From the records below, take each line where the string "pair" shows up and copy it.

Dataset entries:
┌──

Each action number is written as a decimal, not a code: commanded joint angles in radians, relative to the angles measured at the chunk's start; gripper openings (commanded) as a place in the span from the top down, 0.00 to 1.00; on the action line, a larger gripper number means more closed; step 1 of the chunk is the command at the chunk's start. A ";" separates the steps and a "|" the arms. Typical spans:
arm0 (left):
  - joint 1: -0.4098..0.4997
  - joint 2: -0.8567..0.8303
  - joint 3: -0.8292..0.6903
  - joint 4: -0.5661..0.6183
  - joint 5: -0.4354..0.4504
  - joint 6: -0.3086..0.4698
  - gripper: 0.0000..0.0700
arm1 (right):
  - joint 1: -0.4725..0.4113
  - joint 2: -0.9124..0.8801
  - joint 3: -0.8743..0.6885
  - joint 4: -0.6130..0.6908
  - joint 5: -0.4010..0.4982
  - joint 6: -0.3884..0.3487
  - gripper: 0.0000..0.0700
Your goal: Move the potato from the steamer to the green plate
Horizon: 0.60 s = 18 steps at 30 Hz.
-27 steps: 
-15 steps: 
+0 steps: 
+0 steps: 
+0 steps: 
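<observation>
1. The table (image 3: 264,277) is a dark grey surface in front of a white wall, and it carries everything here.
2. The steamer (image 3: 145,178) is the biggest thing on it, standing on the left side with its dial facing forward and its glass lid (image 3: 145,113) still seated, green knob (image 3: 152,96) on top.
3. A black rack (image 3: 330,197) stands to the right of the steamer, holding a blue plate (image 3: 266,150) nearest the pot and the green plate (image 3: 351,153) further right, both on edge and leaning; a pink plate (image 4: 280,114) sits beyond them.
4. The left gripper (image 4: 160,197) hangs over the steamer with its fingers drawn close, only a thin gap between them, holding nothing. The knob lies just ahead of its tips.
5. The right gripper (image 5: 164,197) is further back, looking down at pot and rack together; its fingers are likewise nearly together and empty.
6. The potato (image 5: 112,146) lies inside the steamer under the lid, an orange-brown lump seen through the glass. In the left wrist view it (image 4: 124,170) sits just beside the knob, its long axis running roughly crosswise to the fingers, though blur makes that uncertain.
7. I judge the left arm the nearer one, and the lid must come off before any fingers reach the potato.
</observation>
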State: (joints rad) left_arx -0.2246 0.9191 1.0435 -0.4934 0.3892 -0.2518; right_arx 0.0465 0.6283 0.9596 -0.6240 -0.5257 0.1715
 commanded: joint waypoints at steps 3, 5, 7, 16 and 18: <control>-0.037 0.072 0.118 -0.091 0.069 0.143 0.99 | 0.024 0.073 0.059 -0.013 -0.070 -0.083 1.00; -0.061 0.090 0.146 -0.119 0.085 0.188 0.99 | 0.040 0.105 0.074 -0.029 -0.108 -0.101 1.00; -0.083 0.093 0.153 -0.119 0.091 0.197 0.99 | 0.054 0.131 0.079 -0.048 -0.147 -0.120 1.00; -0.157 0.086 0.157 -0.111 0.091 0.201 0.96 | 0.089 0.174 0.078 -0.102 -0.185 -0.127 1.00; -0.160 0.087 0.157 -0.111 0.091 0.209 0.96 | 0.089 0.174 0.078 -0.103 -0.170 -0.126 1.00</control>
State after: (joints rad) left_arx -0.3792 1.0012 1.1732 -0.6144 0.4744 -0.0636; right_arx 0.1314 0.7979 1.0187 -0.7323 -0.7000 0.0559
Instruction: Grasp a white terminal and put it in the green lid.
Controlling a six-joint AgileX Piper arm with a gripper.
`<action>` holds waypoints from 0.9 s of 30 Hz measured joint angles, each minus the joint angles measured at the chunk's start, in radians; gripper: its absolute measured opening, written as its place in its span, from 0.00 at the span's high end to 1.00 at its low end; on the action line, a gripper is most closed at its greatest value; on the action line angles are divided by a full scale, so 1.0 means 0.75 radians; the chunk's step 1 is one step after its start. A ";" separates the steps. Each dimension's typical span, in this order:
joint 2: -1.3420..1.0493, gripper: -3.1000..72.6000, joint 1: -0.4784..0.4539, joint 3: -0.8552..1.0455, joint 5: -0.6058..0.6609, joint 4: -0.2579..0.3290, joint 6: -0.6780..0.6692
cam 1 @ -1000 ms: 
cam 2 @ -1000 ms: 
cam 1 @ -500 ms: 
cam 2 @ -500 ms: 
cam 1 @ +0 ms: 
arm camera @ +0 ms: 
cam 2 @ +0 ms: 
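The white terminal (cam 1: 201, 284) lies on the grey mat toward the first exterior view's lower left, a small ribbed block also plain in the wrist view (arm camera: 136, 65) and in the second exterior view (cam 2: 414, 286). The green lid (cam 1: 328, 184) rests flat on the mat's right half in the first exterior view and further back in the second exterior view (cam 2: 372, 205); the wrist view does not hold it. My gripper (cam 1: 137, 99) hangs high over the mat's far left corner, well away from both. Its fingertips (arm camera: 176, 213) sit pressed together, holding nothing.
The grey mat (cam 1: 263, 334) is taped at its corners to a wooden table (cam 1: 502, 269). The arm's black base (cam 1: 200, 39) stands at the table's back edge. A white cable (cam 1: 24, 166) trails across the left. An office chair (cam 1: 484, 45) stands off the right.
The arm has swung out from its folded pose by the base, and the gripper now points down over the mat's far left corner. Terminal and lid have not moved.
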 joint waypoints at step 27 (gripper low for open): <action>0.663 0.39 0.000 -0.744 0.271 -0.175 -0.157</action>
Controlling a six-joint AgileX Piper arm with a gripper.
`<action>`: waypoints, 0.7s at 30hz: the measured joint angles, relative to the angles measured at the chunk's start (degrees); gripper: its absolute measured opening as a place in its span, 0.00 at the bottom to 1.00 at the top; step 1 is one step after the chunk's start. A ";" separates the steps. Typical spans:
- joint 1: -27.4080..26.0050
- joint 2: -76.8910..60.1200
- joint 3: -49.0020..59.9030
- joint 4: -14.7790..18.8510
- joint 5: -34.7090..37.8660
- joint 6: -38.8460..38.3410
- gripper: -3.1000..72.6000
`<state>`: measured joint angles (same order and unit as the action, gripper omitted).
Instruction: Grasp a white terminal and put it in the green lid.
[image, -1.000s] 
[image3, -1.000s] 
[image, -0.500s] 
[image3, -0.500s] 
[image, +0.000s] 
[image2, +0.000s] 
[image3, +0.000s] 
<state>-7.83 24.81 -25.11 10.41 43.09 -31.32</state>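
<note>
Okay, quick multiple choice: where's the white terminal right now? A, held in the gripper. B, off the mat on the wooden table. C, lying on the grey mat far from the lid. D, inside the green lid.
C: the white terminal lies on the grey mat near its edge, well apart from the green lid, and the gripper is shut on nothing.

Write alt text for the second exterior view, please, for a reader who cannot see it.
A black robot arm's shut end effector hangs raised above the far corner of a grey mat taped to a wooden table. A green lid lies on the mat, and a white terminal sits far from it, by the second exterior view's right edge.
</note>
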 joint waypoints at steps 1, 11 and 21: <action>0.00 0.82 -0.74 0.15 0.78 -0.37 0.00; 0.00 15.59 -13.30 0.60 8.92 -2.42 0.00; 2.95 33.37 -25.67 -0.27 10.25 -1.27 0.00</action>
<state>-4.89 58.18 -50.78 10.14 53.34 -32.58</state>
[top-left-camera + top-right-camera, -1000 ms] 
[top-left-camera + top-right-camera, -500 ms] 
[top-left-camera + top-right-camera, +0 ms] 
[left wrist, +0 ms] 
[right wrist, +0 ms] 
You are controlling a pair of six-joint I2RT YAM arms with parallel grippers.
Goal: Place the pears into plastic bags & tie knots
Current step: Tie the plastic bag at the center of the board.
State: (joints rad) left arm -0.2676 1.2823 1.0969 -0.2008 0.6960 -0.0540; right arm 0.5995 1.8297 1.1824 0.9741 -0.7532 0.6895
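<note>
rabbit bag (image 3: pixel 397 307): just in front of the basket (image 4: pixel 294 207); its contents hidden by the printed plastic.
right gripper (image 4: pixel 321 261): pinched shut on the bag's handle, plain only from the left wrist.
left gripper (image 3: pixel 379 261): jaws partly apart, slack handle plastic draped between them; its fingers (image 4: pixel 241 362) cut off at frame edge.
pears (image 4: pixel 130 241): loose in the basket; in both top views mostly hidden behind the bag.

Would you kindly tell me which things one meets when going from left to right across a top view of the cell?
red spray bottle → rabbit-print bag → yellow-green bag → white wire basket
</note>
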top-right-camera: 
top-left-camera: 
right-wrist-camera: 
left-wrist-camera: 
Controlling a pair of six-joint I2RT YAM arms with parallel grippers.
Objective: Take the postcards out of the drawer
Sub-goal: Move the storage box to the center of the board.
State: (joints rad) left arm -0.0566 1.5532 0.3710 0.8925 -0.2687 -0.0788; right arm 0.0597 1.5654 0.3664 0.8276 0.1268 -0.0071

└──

▶ RESULT OF THIS EXERCISE
You are controlling a pair of six-joint I2RT YAM arms with parallel grippers.
Controlling a pair of six-joint I2RT YAM arms with parallel grippers.

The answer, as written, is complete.